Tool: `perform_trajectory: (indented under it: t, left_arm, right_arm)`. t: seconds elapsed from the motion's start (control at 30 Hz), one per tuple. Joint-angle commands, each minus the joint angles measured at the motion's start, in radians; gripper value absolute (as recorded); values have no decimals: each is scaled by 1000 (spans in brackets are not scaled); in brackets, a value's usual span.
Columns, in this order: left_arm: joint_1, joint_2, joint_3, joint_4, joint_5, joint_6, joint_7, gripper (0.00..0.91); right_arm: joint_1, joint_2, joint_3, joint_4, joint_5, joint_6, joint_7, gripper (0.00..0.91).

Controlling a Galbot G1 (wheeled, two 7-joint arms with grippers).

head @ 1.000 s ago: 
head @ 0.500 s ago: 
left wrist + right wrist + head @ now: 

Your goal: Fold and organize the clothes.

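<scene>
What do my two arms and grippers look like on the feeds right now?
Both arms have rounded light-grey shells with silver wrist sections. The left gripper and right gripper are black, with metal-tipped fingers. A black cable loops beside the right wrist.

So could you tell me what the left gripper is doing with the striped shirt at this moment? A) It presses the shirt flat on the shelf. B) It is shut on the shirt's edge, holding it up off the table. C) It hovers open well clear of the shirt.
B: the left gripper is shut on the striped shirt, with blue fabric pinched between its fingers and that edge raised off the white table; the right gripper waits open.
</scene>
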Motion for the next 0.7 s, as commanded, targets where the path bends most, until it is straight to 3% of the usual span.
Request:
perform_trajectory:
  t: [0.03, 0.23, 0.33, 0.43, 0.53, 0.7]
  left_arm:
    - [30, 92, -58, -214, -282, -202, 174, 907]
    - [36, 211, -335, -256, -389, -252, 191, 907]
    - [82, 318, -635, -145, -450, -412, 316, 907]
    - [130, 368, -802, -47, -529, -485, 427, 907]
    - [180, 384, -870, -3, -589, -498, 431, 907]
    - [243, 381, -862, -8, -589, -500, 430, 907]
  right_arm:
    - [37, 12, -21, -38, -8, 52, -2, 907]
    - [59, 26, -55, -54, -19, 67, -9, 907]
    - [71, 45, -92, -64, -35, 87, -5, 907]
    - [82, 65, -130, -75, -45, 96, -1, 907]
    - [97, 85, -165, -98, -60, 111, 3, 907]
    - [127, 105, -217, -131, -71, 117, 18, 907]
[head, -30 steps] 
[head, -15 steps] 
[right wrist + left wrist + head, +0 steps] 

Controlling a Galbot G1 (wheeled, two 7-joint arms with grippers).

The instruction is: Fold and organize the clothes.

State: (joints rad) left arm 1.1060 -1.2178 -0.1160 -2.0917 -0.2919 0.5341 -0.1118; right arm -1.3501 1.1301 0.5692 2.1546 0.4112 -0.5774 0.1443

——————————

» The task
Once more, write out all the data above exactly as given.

» Task answer
Tool: `perform_trajectory: (indented under it: t, left_arm, right_arm)`. t: seconds elapsed from the motion's start (control at 30 Hz), one per tuple. Joint-angle commands, each minus the joint angles measured at the motion's start, in radians; gripper value absolute (as recorded); values have no decimals: each is scaled by 1000 (spans in brackets are not scaled); in brackets, a value's usual span.
Columns, in this order: left_arm: joint_1, joint_2, joint_3, joint_4, joint_5, joint_6, joint_7, gripper (0.00..0.91); right_arm: joint_1, joint_2, joint_3, joint_4, joint_5, joint_6, joint_7, gripper (0.00..0.91).

Controlling a Galbot G1 (wheeled, two 7-joint arms with grippers).

head @ 1.000 s ago: 
head @ 0.500 s ago: 
left wrist + right wrist + head @ now: 

Your goal: Fold and organize the clothes.

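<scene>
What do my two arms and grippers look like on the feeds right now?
Both arms have rounded light-grey shells with silver wrist sections. The left gripper and right gripper are black, with metal-tipped fingers. A black cable loops beside the right wrist.

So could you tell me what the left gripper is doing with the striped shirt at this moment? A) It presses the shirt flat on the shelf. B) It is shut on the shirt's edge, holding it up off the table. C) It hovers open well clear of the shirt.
B: the left gripper is shut on the striped shirt, with blue fabric pinched between its fingers and that edge raised off the white table; the right gripper waits open.
</scene>
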Motion for the next 0.7 s, as commanded, targets where the path bends most, until it is straight to 3% of the usual span.
Request:
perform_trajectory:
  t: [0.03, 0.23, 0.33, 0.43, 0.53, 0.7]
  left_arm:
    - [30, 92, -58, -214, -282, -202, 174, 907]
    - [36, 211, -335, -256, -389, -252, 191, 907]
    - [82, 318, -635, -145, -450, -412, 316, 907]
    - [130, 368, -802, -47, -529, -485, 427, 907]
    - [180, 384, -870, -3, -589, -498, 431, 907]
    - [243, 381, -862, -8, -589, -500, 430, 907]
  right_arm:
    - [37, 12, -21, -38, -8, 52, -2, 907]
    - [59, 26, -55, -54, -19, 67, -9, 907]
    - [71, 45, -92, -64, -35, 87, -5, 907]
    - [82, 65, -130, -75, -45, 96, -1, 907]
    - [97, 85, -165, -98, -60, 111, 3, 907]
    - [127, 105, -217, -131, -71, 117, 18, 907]
[head, -30 steps] 
[head, -15 steps] 
[right wrist + left wrist + head, +0 steps] 

Controlling a Galbot G1 (wheeled, two 7-joint arms with grippers).

The instruction is: Fold and organize the clothes.

State: (joints rad) left arm 1.1060 -1.2178 -0.1160 -2.0917 -0.2919 0.5341 -0.1118; right arm -1.3501 1.1301 0.5692 2.1546 0.4112 -0.5774 0.1443

The answer has been given in full.